▶ [Try it]:
Return every line below exactly as written.

▶ [Data section]:
◇ ◇ ◇

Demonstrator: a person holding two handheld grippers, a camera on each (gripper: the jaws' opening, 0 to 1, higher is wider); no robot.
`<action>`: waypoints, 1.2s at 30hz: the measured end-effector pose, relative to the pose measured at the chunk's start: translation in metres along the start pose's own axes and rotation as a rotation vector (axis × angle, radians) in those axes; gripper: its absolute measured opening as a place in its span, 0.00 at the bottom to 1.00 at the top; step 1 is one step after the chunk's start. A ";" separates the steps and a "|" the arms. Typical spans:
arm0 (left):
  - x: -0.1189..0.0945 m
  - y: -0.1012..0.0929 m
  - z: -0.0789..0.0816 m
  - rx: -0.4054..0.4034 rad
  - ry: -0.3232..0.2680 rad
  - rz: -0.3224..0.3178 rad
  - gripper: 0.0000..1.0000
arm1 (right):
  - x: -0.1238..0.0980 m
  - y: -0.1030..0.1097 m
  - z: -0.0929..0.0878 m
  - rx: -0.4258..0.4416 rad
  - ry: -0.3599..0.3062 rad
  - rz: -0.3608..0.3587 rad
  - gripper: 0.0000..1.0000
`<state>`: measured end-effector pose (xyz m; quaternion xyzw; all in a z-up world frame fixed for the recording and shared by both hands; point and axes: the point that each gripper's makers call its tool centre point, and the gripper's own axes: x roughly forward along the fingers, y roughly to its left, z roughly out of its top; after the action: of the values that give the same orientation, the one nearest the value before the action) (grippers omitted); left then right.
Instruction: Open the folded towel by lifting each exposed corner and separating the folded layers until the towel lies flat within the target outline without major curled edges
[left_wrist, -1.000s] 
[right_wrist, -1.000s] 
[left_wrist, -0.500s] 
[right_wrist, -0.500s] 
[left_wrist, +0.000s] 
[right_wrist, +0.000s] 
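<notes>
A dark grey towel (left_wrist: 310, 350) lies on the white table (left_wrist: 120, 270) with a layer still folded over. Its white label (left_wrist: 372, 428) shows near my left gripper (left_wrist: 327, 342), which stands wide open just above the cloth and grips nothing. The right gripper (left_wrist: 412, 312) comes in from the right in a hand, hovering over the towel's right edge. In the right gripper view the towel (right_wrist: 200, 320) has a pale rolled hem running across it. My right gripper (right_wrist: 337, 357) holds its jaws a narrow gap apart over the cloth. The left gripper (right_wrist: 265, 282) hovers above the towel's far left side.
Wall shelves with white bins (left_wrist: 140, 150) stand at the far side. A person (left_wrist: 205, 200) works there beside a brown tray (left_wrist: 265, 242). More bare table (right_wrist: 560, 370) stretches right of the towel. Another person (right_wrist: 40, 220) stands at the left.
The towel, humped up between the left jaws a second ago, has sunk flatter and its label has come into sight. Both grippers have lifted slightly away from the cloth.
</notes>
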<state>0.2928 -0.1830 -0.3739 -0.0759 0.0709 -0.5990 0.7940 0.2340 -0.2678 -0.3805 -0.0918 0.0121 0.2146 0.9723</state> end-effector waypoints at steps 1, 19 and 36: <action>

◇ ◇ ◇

▶ [Solution for this exercise]:
Demonstrator: a person holding two handheld grippers, a camera on each (gripper: the jaws' opening, 0 to 1, higher is wider); no robot.
`<action>`: waypoints, 1.2s at 30hz: the measured end-effector pose, relative to the pose measured at the chunk's start: translation in metres along the start pose's own axes and rotation as a rotation vector (axis × angle, radians) in those axes; gripper: its absolute measured opening as a place in its span, 0.00 at the bottom to 1.00 at the top; step 1 is one step after the chunk's start. A ";" separates the steps and a "|" the arms. Typical spans:
arm0 (left):
  - x: -0.1189..0.0945 m
  - y: -0.1012..0.0929 m
  - z: -0.0789..0.0816 m
  - rx: -0.4054..0.4034 rad
  - ry: -0.3232..0.2680 rad
  - rz: -0.3224..0.3178 rad
  - gripper: 0.0000..1.0000
arm1 (right):
  - x: -0.1238..0.0980 m
  - y: -0.1030..0.1097 m
  - z: -0.0929..0.0878 m
  - rx: -0.4258..0.4416 rad
  - ry: -0.3599..0.3062 rad
  - rz: -0.3608..0.3587 rad
  - gripper: 0.0000..1.0000
`<state>`: measured end-effector pose (xyz m; quaternion xyzw; all in a z-up world frame fixed for the recording and shared by both hands; point and axes: the point that each gripper's makers call its tool centre point, and the gripper's own axes: x roughly forward along the fingers, y roughly to its left, z roughly out of its top; after the action: of the values that give the same orientation, the one nearest the value before the action) (grippers omitted); left then right.
Instruction: Open the folded towel by lifting each exposed corner and separating the folded layers until the towel lies flat within the target outline without major curled edges
[left_wrist, -1.000s] 
[right_wrist, -1.000s] 
[left_wrist, -0.500s] 
[right_wrist, -0.500s] 
[left_wrist, +0.000s] 
[right_wrist, +0.000s] 
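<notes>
A dark grey towel (left_wrist: 310, 350) lies on the white table (left_wrist: 120, 270) with a layer still folded over. Its white label (left_wrist: 372, 428) shows near my left gripper (left_wrist: 327, 342), which stands wide open just above the cloth and grips nothing. The right gripper (left_wrist: 412, 312) comes in from the right in a hand, hovering over the towel's right edge. In the right gripper view the towel (right_wrist: 200, 320) has a pale rolled hem running across it. My right gripper (right_wrist: 337, 357) holds its jaws a narrow gap apart over the cloth. The left gripper (right_wrist: 265, 282) hovers above the towel's far left side.
Wall shelves with white bins (left_wrist: 140, 150) stand at the far side. A person (left_wrist: 205, 200) works there beside a brown tray (left_wrist: 265, 242). More bare table (right_wrist: 560, 370) stretches right of the towel. Another person (right_wrist: 40, 220) stands at the left.
The towel, humped up between the left jaws a second ago, has sunk flatter and its label has come into sight. Both grippers have lifted slightly away from the cloth.
</notes>
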<state>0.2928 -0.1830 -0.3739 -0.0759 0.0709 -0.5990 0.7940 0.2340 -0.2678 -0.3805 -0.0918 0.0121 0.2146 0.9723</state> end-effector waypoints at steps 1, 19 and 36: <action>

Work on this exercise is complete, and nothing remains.